Coronavirus: chiarimenti su decessi e tamponi negati, esposto alle Procure calabresi

Il Codacons presenta un esposto alle Procure per chiedere che vengano accertate tutte le responsabilità e verificare se i decessi siano stati provocati da tardivi ricoveri e omissioni delle necessarie cure. Difficoltà anche nell’accesso ai tamponi

 

CATANZARO – Sui morti da coronavirus registrati in Calabria (61 ad oggi) il Codacons presenta un esposto alle Procure della Repubblica di Catanzaro, Reggio Calabria, Cosenza, Crotone e Vibo Valentia, in cui si chiede di aprire delle indagini sul territorio e verificare le eventuali carenze ed omissioni da parte della Pubblica Amministrazione. “Da tutta Italia giungono segnalazioni di malati e parenti dei deceduti che – si legge in una nota del Codacons – denunciano difficoltà nel sottoporsi ai tamponi, mettersi in contatto con gli organi sanitari locali o ricevere in modo tempestivo le necessarie cure mediche“.

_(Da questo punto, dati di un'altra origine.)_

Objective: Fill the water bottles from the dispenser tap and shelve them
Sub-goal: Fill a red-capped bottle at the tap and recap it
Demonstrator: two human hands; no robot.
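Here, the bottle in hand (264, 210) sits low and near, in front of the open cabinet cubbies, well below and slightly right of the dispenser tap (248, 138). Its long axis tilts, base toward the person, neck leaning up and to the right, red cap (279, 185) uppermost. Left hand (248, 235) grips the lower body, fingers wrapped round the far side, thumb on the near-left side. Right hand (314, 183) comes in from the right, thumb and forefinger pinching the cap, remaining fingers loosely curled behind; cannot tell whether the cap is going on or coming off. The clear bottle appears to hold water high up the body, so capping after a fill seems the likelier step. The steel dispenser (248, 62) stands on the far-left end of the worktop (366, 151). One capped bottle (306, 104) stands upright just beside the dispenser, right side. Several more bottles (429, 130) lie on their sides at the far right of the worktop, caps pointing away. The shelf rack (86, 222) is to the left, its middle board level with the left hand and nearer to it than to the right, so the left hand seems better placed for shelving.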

” Una situazione che sta portando diversi parlamentari a presentare vergognosi emendamenti al decreto Cura Italia, finalizzati proprio a cancellare con un colpo di spugna le responsabilità civili e penali di istituzioni e strutture sanitarie in caso di omessa assistenza ai pazienti, violando in modo palese la Costituzione Italiana”.

“Il Codacons ha deciso di presentare un esposto affinché vengano accertate tutte le eventuali carenze ed omissioni, da parte degli enti locali e delle strutture sanitarie, nella cura dei soggetti affetti da Covid-19, sequestrando tutte le cartelle cliniche e le attestazioni dei deceduti in regione”.

E da domani l’associazione sul proprio sito, metterà a disposizione un questionario da compilare per denunciare eventuali difficoltà, omissioni o ritardi nell’erogazione dell’assistenza e delle cure mediche da parte degli organi sanitari della regione. Il questionario è compilabile anche telefonicamente contattando il numero verde gratuito 800066735 (dalle ore 10 alle 12 e dalle 14 alle 16).